Collected data entries
_ _ _

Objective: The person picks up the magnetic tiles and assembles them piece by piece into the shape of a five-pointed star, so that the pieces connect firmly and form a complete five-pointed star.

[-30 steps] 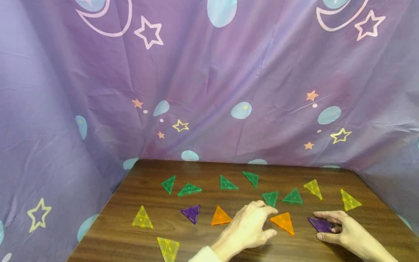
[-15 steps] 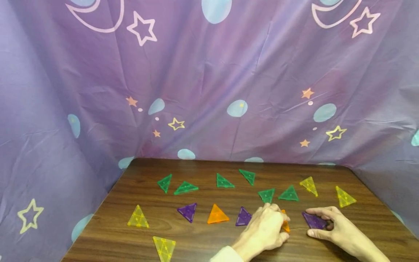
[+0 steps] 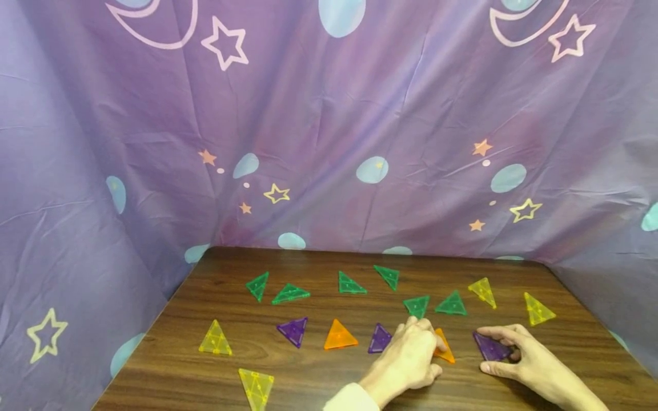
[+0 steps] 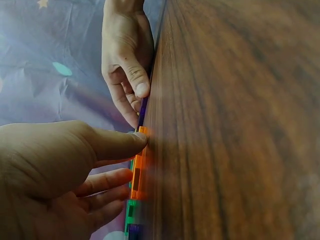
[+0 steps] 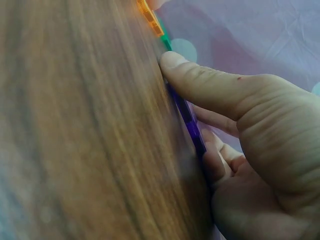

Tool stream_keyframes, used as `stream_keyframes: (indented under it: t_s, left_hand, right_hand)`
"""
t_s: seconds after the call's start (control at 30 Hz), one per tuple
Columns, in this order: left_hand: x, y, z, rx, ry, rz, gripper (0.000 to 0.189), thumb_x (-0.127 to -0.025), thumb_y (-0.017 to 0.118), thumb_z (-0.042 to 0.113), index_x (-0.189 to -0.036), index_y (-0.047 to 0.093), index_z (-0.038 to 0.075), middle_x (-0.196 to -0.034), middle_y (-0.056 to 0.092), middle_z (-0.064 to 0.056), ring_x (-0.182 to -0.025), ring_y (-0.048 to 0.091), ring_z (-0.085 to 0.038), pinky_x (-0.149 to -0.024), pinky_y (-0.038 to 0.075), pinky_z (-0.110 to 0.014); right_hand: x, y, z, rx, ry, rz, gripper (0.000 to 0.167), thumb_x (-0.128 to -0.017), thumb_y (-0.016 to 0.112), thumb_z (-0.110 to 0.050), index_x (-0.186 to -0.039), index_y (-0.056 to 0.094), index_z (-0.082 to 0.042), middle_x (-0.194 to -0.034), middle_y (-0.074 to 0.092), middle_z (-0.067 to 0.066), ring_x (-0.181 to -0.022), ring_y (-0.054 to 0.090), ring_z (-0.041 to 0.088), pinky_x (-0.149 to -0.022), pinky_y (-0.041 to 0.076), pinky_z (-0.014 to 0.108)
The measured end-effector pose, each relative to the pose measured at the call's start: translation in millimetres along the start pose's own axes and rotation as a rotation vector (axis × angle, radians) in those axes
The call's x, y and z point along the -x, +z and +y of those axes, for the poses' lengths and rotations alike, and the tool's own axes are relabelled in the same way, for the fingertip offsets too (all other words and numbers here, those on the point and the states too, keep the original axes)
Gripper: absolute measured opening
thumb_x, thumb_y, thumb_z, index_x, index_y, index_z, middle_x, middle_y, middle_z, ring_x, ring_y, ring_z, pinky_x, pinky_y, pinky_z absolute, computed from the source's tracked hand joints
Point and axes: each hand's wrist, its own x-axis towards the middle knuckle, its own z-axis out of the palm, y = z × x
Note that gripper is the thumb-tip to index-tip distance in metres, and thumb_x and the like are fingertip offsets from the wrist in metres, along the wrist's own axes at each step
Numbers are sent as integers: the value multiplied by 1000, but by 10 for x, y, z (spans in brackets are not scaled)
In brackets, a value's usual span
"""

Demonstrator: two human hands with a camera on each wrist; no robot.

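My left hand [image 3: 406,355] is over an orange triangular magnetic tile [image 3: 445,349] and covers its left part. In the left wrist view the thumb lies at one end of that orange tile [image 4: 137,175], with fingertips at its side. My right hand [image 3: 524,359] holds a purple triangular magnetic tile [image 3: 489,347] flat near the table, between thumb and fingers. The right wrist view shows that purple tile [image 5: 186,112] edge-on under the thumb. Another purple tile [image 3: 379,339] is partly hidden behind the left hand.
Several green triangles [image 3: 290,294] lie toward the back of the wooden table [image 3: 319,388]. Yellow triangles [image 3: 216,339] lie at both sides. A purple tile [image 3: 294,331] and an orange tile [image 3: 340,335] are left of centre. A purple patterned cloth [image 3: 334,120] surrounds the back.
My left hand has moved right onto the orange tile, then slightly left, uncovering a purple tile. The orange tile has turned a little. The right hand keeps its purple tile nearly in place.
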Motion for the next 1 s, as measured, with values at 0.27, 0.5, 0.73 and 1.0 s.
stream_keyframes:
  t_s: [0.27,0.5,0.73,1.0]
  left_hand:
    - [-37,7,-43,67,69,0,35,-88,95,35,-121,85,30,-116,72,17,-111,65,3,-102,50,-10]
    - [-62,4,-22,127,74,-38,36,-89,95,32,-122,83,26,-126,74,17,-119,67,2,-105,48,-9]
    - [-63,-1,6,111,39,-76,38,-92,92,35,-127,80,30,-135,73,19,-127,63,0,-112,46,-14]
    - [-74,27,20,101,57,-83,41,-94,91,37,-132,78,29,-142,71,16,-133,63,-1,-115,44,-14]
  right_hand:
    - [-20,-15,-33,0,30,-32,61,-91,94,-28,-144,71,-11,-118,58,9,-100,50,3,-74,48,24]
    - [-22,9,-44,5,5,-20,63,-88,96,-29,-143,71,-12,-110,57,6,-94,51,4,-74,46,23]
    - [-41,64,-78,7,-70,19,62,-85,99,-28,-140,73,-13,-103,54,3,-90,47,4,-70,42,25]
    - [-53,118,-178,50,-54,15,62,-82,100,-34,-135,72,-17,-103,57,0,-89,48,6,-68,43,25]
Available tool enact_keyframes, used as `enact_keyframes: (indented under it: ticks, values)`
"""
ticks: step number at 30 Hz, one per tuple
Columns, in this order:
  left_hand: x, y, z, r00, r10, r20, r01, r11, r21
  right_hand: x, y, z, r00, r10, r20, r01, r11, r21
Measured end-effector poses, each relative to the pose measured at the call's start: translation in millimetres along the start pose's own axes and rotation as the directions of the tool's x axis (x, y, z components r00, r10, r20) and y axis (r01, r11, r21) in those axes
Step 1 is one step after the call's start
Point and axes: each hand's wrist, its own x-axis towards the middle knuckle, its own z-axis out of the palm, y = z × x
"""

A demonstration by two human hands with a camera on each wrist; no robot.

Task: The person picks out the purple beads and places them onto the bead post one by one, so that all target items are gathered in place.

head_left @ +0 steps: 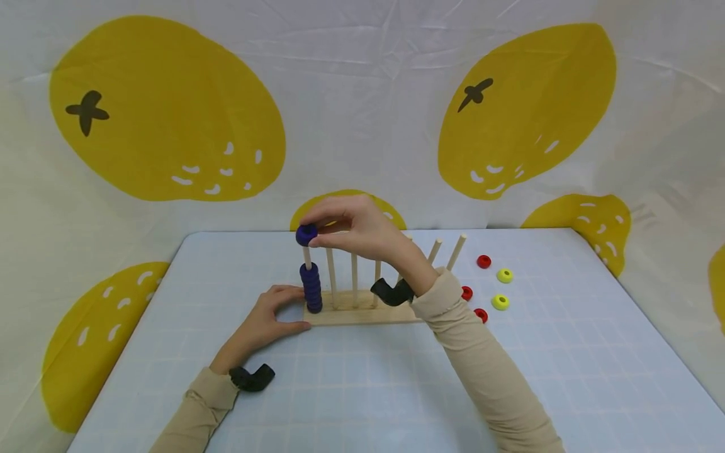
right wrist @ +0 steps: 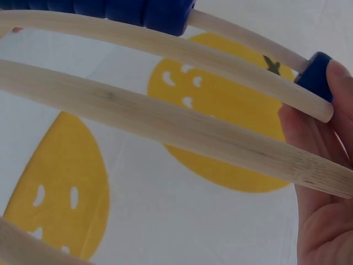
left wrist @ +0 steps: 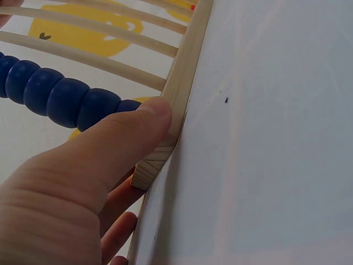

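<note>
My right hand pinches a dark blue ring bead at the top of the leftmost peg. In the right wrist view that bead sits around the peg's tip, apart from the beads below. Several more blue beads are stacked on the lower part of the same peg. My left hand holds the left end of the wooden base. The left wrist view shows its thumb on the front edge beside the lowest bead, with the other fingers partly hidden behind the base.
Several bare pegs rise from the base to the right; my right forearm hides part of them. Red beads and yellow beads lie loose on the table to the right. A fruit-print sheet hangs behind.
</note>
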Motion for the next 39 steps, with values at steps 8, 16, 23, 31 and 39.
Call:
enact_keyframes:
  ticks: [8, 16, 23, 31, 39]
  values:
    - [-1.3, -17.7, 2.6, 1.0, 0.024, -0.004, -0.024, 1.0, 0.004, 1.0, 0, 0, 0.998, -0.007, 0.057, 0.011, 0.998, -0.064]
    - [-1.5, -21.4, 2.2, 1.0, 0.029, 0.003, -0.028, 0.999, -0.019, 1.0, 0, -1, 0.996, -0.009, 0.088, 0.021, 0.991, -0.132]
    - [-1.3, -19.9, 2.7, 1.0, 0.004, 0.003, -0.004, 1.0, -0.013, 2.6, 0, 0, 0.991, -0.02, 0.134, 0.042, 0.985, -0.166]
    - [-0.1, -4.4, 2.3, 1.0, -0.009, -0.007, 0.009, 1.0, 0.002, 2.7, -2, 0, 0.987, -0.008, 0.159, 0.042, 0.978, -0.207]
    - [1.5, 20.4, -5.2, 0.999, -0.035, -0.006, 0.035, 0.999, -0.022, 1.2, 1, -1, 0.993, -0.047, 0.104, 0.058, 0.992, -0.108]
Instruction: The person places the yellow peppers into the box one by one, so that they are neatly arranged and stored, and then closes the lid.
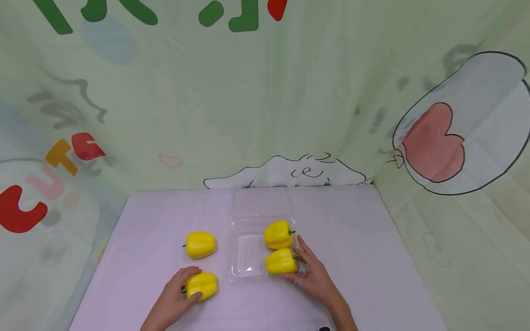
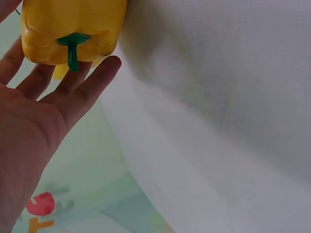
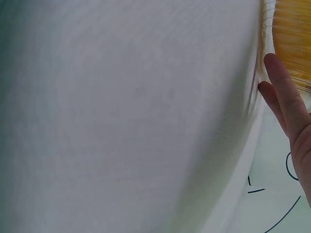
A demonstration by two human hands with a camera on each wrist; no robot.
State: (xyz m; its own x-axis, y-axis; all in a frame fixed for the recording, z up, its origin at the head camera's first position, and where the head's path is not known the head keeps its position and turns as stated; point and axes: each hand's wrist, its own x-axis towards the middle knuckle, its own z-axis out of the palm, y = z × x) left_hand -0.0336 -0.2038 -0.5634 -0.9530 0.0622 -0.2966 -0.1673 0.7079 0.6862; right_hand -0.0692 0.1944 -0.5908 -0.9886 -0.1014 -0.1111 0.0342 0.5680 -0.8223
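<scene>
Left grip point(image 1: 175, 293) around glossy, lobed pepper point(image 1: 204, 283)

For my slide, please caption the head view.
Left hand grips a yellow pepper beside a clear container holding two more.

Four yellow peppers point(image 1: 200, 244), one clear plastic container point(image 1: 248, 257), two hands point(image 1: 171, 294), one table point(image 1: 157, 220), one printed balloon point(image 1: 488, 96)

Left fingers point(image 2: 90, 90) around a yellow pepper point(image 2: 73, 22), green stem point(image 2: 73, 56), white tabletop point(image 2: 218, 126), pale-green printed backdrop point(image 2: 87, 150)
</scene>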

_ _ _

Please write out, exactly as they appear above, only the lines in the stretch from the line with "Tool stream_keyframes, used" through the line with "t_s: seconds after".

Tool stream_keyframes, used as `stream_keyframes: (indented under it: t_s, left_hand, right_hand)`
"""
t_s: seconds after the call's start (control at 30 Hz), one per tuple

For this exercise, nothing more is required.